TASK DESCRIPTION → Retype the following data exactly, but leave its pictures out.

** Opening EXTRACTED ENTRIES block **

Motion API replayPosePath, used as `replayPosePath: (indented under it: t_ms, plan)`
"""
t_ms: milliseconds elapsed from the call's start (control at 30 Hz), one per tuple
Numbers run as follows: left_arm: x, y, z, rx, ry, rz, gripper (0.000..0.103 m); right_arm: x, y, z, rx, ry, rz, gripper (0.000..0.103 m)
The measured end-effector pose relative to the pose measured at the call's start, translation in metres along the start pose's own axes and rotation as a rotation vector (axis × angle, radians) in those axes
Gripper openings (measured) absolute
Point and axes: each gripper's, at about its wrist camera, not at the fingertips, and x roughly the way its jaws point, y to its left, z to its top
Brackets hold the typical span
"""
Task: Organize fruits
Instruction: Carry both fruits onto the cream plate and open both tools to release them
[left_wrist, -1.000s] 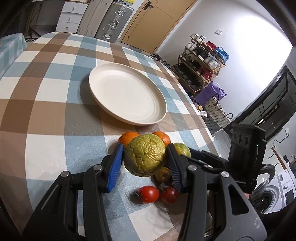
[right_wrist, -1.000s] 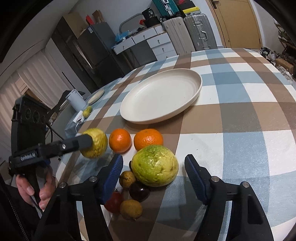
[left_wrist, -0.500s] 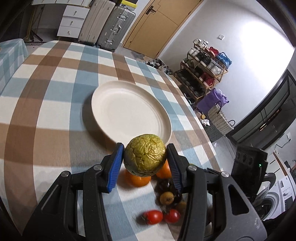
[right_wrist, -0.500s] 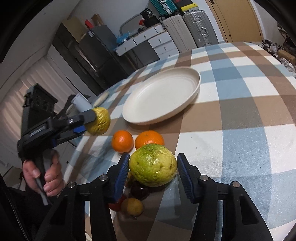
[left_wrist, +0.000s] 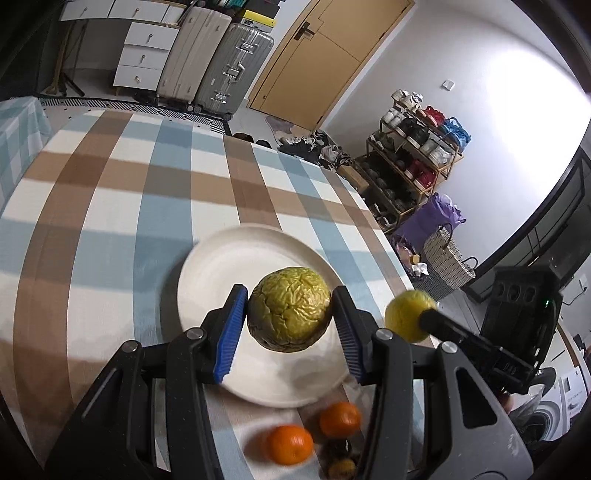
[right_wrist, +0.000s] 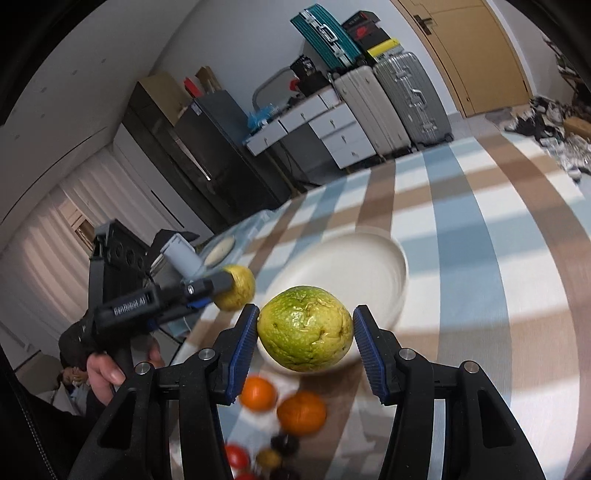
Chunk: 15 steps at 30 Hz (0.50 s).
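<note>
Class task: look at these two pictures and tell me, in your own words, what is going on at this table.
A person holds a two-finger tool in each hand. The left tool grips a wrinkled yellow-green round fruit above the empty cream plate. The right tool grips a smoother green fruit in the air near the plate's edge. Two oranges and several small fruits remain on the checked tablecloth. Nothing is on the plate yet.

Left tool (left_wrist: 290, 323) tilted downward, pads clamped on wrinkled fruit (left_wrist: 289, 314), right tool (right_wrist: 304, 334) gripping green fruit (right_wrist: 304, 328)
</note>
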Motion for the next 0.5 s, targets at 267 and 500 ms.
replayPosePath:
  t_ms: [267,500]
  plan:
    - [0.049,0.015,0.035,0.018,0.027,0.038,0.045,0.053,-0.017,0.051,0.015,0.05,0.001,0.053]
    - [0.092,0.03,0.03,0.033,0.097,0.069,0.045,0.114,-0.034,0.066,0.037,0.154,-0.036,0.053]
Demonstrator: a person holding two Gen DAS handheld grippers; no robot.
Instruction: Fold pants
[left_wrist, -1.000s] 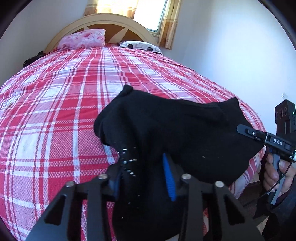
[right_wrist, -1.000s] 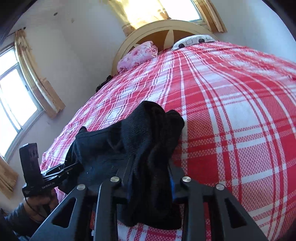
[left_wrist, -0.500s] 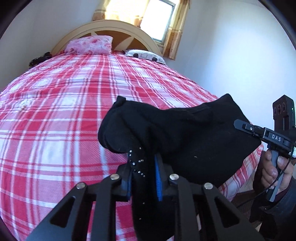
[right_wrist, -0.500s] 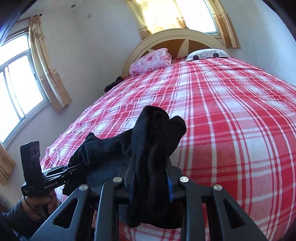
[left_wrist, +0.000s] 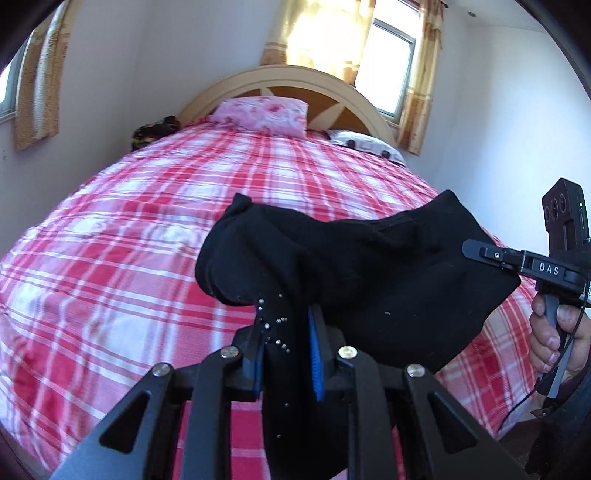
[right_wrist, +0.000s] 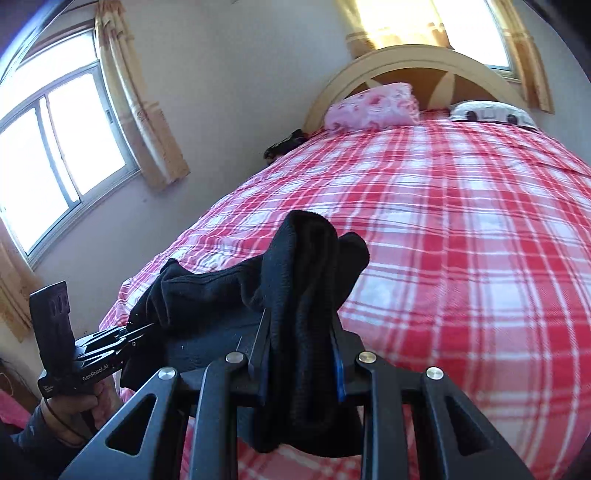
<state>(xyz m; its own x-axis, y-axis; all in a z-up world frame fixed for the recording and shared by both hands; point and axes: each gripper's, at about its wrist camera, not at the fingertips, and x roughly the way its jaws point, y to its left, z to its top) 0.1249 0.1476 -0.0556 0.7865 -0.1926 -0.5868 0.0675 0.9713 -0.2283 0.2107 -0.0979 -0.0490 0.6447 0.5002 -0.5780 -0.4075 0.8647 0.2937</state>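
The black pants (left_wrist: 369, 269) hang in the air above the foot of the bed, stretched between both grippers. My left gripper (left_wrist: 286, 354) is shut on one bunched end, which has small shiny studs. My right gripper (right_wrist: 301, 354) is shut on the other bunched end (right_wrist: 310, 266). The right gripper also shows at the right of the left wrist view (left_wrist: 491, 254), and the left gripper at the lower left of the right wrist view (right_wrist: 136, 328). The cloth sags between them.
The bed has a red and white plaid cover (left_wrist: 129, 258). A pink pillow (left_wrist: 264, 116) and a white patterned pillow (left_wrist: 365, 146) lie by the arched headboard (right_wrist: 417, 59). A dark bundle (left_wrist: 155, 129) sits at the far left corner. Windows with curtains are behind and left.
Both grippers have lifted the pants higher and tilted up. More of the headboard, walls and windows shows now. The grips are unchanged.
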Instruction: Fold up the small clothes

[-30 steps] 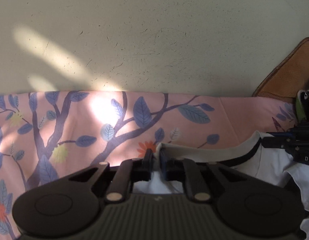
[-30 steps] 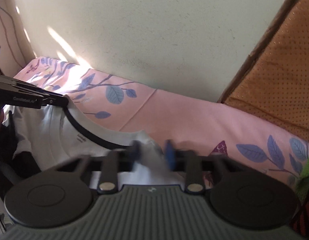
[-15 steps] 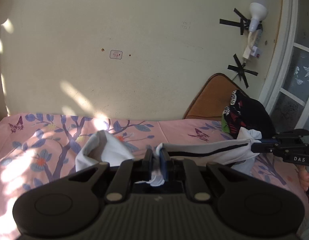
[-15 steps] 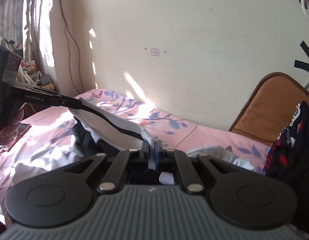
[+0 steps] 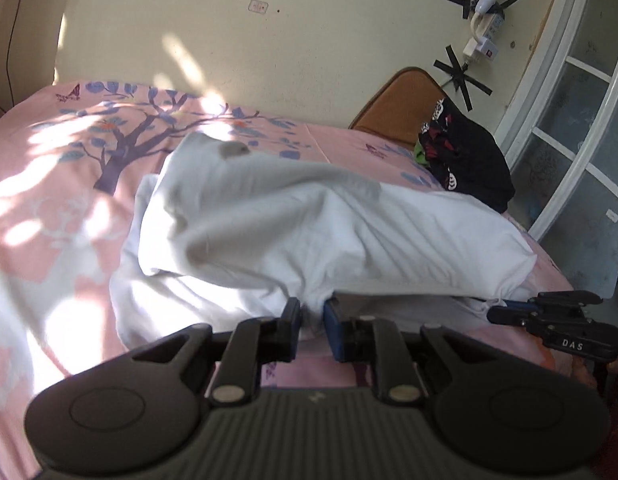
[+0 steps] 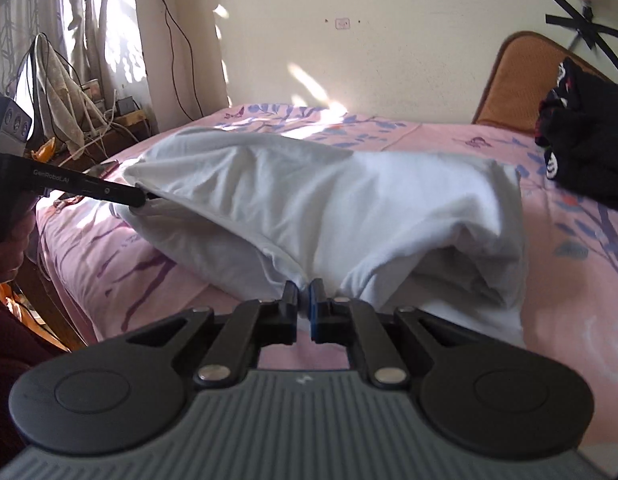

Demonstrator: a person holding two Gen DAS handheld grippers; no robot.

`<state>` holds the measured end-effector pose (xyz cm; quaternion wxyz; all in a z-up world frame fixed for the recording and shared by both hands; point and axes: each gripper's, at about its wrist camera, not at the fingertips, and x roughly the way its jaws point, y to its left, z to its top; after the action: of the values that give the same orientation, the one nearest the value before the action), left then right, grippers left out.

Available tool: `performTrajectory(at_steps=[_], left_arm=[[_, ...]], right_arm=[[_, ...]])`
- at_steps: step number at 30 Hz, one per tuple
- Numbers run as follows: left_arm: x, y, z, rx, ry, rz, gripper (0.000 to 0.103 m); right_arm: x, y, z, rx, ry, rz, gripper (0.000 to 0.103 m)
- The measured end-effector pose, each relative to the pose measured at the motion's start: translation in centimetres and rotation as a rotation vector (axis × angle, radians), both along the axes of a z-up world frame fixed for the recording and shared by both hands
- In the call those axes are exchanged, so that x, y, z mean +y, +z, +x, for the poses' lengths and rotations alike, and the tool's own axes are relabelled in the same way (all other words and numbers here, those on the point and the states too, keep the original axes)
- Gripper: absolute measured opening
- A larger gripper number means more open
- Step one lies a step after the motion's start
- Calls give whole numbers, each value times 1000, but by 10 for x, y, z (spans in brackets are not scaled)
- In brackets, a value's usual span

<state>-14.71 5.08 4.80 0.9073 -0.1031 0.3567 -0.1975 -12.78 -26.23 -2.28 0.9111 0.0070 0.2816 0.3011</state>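
The white shirt (image 5: 309, 220) lies billowed across the pink bed (image 5: 49, 184), its near hem drawn toward the bed's front edge, the far part bunched and still puffed with air. The left claw (image 5: 311, 322) is at the hem's left end; its jaws are opening, with a fold of cloth between them that the pads no longer seem to press. The right claw (image 6: 304, 307) is nearly closed, pinching the hem's other end. Each claw takes one end, so the edge hangs taut between them and the cloth can be laid flat rather than in a heap; judged from this, the step in hand is setting the shirt down for folding. The body is not yet smooth: a deep roll runs along its right side. A dark clothes pile (image 5: 465, 160) sits by the brown headboard (image 5: 393, 108), well apart from the shirt, probably kept aside to leave room. The risk is the loosened left end slipping and creasing.
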Motion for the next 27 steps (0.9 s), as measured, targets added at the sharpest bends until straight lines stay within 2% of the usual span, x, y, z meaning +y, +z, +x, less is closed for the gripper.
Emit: performTrajectory(at_steps=[2,3,4,5,7,8,10,11,12,14,15,16,17,19,21,24,26,27], left_arm=[[7,6,-9,-21,-35,-25,29],[13,15,-14,-55,-31,-45,43],[22,26,-17,-102,-7,-61,58],[32,35,-20,-144,30,-72,64],[51,50,-18,-194,127,-92,81],[59,54,-14,-194,178,-97,83],[72,53,3,-151,259,-108,86],[75,50,13,-123,275,-112,86],[76,45,23,-90,285,-112,86],[71,33,41,-14,287,-106,86],[66,30,47,7,276,-99,85],[61,25,52,24,266,-79,77],[55,22,54,36,265,-48,69],[47,16,56,65,256,7,8],[46,11,54,84,271,59,8],[46,-5,54,117,268,115,12],[42,-3,53,100,260,149,13],[40,1,52,98,254,169,19]], right_arm=[[-6,4,-4,10,22,37,14],[-12,8,-6,9,44,67,19],[-19,15,-11,-5,53,105,24],[-28,21,-15,-28,39,140,37],[-49,33,-21,-77,-58,216,47],[-63,37,-20,-93,-136,268,51],[-84,39,-15,-104,-292,335,72],[-91,36,-10,-89,-394,361,90],[-94,33,-2,-58,-426,380,90],[-92,21,16,33,-406,425,88],[-88,17,23,72,-390,431,79],[-82,13,29,113,-361,417,64],[-75,9,30,142,-341,374,17],[-77,7,22,106,-380,328,15],[-95,0,13,123,-439,327,15],[-115,-26,14,234,-474,397,15],[-110,-26,8,198,-473,366,17],[-105,-21,6,173,-468,338,22]])
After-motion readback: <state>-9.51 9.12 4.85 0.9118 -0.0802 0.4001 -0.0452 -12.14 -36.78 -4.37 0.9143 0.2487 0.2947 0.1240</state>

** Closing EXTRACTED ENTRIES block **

SOLUTION →
Motion API replayPosePath, used as `replayPosePath: (indented under it: t_ms, plan)`
"""
t_ms: milliseconds elapsed from the call's start (control at 30 Hz), one per tuple
Numbers run as follows: left_arm: x, y, z, rx, ry, rz, gripper (0.000..0.103 m); right_arm: x, y, z, rx, ry, rz, gripper (0.000..0.103 m)
The measured end-effector pose relative to the pose measured at the call's start, translation in metres along the start pose's own axes and rotation as a rotation vector (axis × angle, radians) in those axes
Gripper openings (measured) absolute
Point and axes: each gripper's, at about its wrist camera, not at the fingertips, and x roughly the way its jaws point, y to its left, z to its top
Brackets hold the typical span
"""
Task: Organize fruits
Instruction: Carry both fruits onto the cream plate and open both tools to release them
[left_wrist, -1.000s] 
[right_wrist, -1.000s] 
[left_wrist, -0.500s] 
[right_wrist, -0.500s] 
[left_wrist, +0.000s] 
[right_wrist, +0.000s] 
Chunk: 15 steps at 30 Hz (0.50 s).
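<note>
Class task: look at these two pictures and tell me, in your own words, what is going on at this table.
A person holds a two-finger tool in each hand. The left tool grips a wrinkled yellow-green round fruit above the empty cream plate. The right tool grips a smoother green fruit in the air near the plate's edge. Two oranges and several small fruits remain on the checked tablecloth. Nothing is on the plate yet.

Left tool (left_wrist: 290, 323) tilted downward, pads clamped on wrinkled fruit (left_wrist: 289, 314), right tool (right_wrist: 304, 334) gripping green fruit (right_wrist: 304, 328)
</note>
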Motion for the next 0.5 s, targets at 267 and 500 ms.
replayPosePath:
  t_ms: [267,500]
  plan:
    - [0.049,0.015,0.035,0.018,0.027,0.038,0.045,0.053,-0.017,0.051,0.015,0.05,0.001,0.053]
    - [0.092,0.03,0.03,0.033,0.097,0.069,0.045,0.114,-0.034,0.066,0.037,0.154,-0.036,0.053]
Demonstrator: a person holding two Gen DAS handheld grippers; no robot.
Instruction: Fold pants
[left_wrist, -1.000s] 
[right_wrist, -1.000s] 
[left_wrist, -0.500s] 
[right_wrist, -0.500s] 
[left_wrist, +0.000s] 
[right_wrist, +0.000s] 
<state>(xyz m; its own x-axis, y-axis; all in a z-up world frame fixed for the recording and shared by both hands; point and axes: each gripper's, at about its wrist camera, not at the fingertips, and x roughly the way its jaws point, y to its left, z to its top) 0.1249 0.1476 -0.0556 0.7865 -0.1926 -0.5868 0.0675 0.9713 -0.2283 0.2107 -0.0979 -0.0490 0.6447 0.5002 -0.5780 -0.4075 0.8647 0.2937</state>
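The black pants (left_wrist: 369, 269) hang in the air above the foot of the bed, stretched between both grippers. My left gripper (left_wrist: 286, 354) is shut on one bunched end, which has small shiny studs. My right gripper (right_wrist: 301, 354) is shut on the other bunched end (right_wrist: 310, 266). The right gripper also shows at the right of the left wrist view (left_wrist: 491, 254), and the left gripper at the lower left of the right wrist view (right_wrist: 136, 328). The cloth sags between them.
The bed has a red and white plaid cover (left_wrist: 129, 258). A pink pillow (left_wrist: 264, 116) and a white patterned pillow (left_wrist: 365, 146) lie by the arched headboard (right_wrist: 417, 59). A dark bundle (left_wrist: 155, 129) sits at the far left corner. Windows with curtains are behind and left.
Both grippers have lifted the pants higher and tilted up. More of the headboard, walls and windows shows now. The grips are unchanged.
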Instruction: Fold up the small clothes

[-30 steps] 
[-30 steps] 
[-15 steps] 
[-15 steps] 
[+0 steps] 
[+0 steps] 

Demonstrator: a person holding two Gen DAS handheld grippers; no robot.

`<state>` holds the measured end-effector pose (xyz cm; quaternion wxyz; all in a z-up world frame fixed for the recording and shared by both hands; point and axes: each gripper's, at about its wrist camera, not at the fingertips, and x roughly the way its jaws point, y to its left, z to its top; after the action: of the values that give the same orientation, the one nearest the value before the action), left then right, grippers left out.

Available tool: `performTrajectory(at_steps=[_], left_arm=[[_, ...]], right_arm=[[_, ...]])`
- at_steps: step number at 30 Hz, one per tuple
- Numbers run as follows: left_arm: x, y, z, rx, ry, rz, gripper (0.000 to 0.103 m); right_arm: x, y, z, rx, ry, rz, gripper (0.000 to 0.103 m)
- The measured end-effector pose, each relative to the pose measured at the motion's start: translation in centimetres and rotation as a rotation vector (axis × angle, radians), both along the axes of a z-up world frame fixed for the recording and shared by both hands
- In the call those axes are exchanged, so that x, y, z mean +y, +z, +x, for the poses' lengths and rotations alike, and the tool's own axes are relabelled in the same way (all other words and numbers here, those on the point and the states too, keep the original axes)
- Gripper: absolute measured opening
- A larger gripper number means more open
- Step one lies a step after the motion's start
- Calls give whole numbers, each value times 1000, but by 10 for x, y, z (spans in brackets are not scaled)
- In brackets, a value's usual span

<state>-14.71 5.08 4.80 0.9073 -0.1031 0.3567 -0.1975 -12.78 -26.23 -2.28 0.9111 0.0070 0.2816 0.3011</state>
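The white shirt (image 5: 309, 220) lies billowed across the pink bed (image 5: 49, 184), its near hem drawn toward the bed's front edge, the far part bunched and still puffed with air. The left claw (image 5: 311, 322) is at the hem's left end; its jaws are opening, with a fold of cloth between them that the pads no longer seem to press. The right claw (image 6: 304, 307) is nearly closed, pinching the hem's other end. Each claw takes one end, so the edge hangs taut between them and the cloth can be laid flat rather than in a heap; judged from this, the step in hand is setting the shirt down for folding. The body is not yet smooth: a deep roll runs along its right side. A dark clothes pile (image 5: 465, 160) sits by the brown headboard (image 5: 393, 108), well apart from the shirt, probably kept aside to leave room. The risk is the loosened left end slipping and creasing.
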Motion for the next 27 steps (0.9 s), as measured, targets added at the sharpest bends until straight lines stay within 2% of the usual span, x, y, z meaning +y, +z, +x, less is closed for the gripper.
Emit: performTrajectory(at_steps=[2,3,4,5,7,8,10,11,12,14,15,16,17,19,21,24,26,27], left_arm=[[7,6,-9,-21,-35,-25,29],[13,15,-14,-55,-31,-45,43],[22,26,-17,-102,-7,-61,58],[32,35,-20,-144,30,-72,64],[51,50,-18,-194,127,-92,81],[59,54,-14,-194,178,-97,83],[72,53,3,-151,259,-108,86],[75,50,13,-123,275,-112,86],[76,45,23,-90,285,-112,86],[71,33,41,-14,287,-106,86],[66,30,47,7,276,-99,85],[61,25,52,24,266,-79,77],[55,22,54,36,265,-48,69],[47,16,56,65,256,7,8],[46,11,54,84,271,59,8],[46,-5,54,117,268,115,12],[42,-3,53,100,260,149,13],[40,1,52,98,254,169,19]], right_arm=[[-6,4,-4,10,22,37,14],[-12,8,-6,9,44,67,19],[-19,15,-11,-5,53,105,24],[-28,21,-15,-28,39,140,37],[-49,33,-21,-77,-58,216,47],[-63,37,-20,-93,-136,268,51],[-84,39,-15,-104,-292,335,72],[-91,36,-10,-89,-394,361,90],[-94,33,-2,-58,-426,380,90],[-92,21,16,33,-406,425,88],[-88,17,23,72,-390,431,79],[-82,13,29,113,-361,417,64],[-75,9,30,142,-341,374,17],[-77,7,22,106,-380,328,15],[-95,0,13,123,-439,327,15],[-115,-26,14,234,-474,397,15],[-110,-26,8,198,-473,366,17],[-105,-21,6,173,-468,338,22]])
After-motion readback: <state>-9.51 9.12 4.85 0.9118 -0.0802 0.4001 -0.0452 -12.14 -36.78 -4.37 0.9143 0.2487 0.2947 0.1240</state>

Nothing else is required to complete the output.